Why it matters: "Having Black physicians is good for everybody's health," says Norma Poll-Hunter, senior director of the Association of American Medical Colleges' human capital portfolio.
By the numbers: In Arkansas, 3.5% of new medical school students this school year are Black, compared to 9.8% last school year, according to the Association of American Medical Colleges (AAMC), which has collected data on this topic since 1978.
- Context: Last year's rate was on the higher end, with the largest proportion of Black medical school students in Arkansas since 1997 at 10.5%. But this year's rate is still among the lowest the state has seen in recent years.
- Meanwhile, nationally, only 5% of doctors in America are Black — compared with 14% of the general population.
The latest: The recent national dip in Black med school student enrollment follows the Supreme Court decision to strike down affirmative action in higher education.
The declines are "much larger than we would expect," even taking the Supreme Court decision into account, Poll-Hunter tells Axios.
Zoom out: Over the years, factors that may have impacted Black med school student admission rates include:
- The influential 1910 Flexner Report.
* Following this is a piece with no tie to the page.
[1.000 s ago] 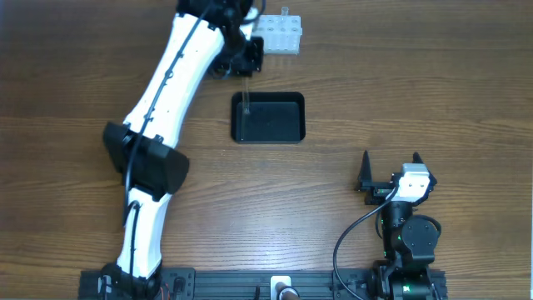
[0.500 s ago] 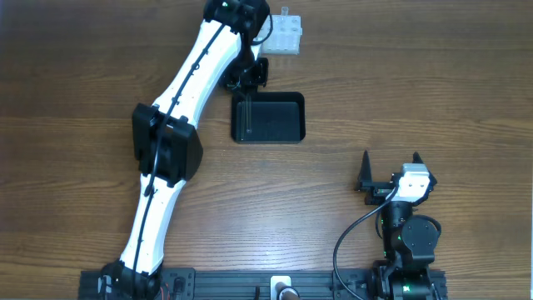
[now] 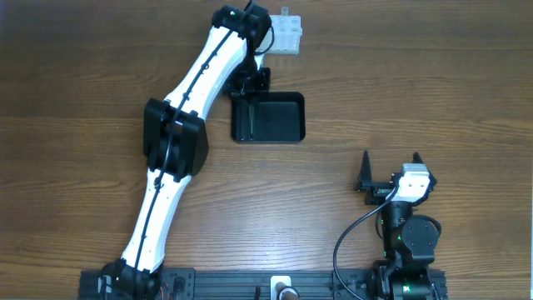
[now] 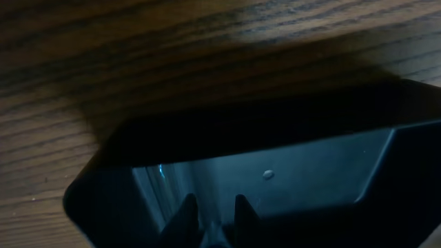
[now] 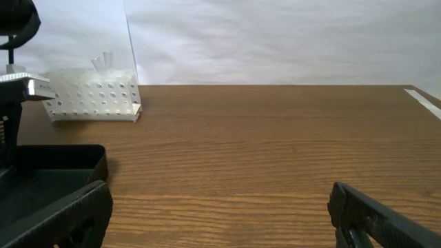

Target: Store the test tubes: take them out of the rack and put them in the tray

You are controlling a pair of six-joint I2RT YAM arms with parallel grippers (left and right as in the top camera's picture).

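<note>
Count first: two arms, two grippers, one black tray, one rack, all on a wooden table (image 3: 433, 75). There's one test tube I can actually make out in the tray, plus at least one more poking out of the rack. I can't get an exact number there.

Nearest the arm bases is the right gripper (image 3: 391, 169). It sits well apart from the tray (image 3: 301, 117), off toward the tray's right and on the base side. Its fingers are spread wide with nothing between them. You can see the same thing in its own wrist view, where the right gripper (image 5: 220, 234) has bare wood in the gap and the tray (image 5: 62, 162) is off to one side.

Next out is the tray itself: black, rectangular, shallow, with rounded corners. The left gripper (image 3: 249, 93) is down at its far left corner, dipped inside the rim. In the left wrist view the left gripper (image 4: 212, 222) has its two fingertips a little apart just over the tray (image 4: 241, 117) floor, and I can't spot anything pinched between them.

The test tube (image 3: 247, 117) is a thin clear one lying flat inside the tray along its left wall. Up close, the test tube (image 4: 160, 196) is a pale glassy streak just beside the fingertips.

Farthest out, just beyond the tray's far edge, is the rack (image 3: 283, 35). It's a whitish, see-through block with rows of round holes. From the right wrist camera the rack (image 5: 93, 102) shows clear tube tops sticking up.
</note>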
Without it, 29% more African American physicians would've graduated in 2019 alone, one JAMA study projects.
- The Civil Rights Act of 1964. It banned segregation in hospitals and higher education.
- The 1972 federal Health Careers Opportunity Program (HCOP). It led to a 70% increase in minority students in health professions between its launch and 1980, according to CDC data.
- The 2020 pandemic. That's when there was a national spotlight on the Black Lives Matter movement (and racism in medical institutions), health care was particularly top of mind, and there was a reduction in med school admission costs. The next year, there was an uptick in the number of Black med school students.
The idea that Black physicians have a positive impact on patients is more than anecdotal.
- When Black babies in Florida were delivered by Black doctors (instead of non-Black doctors), they had better survival rates, a study in PNAS found.
- When African American men in Oakland were treated by Black male doctors, they were much more likely to opt for more preventive services, according to an NBER study. Researchers projected that a workforce with more Black doctors could result in a 19% reduction in the racial gap in deaths from heart conditions.
- One study from GW's Milken Institute School of Public Health found that Black and Latino family physicians were more likely to treat patients with Medicaid than their white and Asian counterparts.
What we're watching: The Alice L. Walton School of Medicine opens this fall in Bentonville.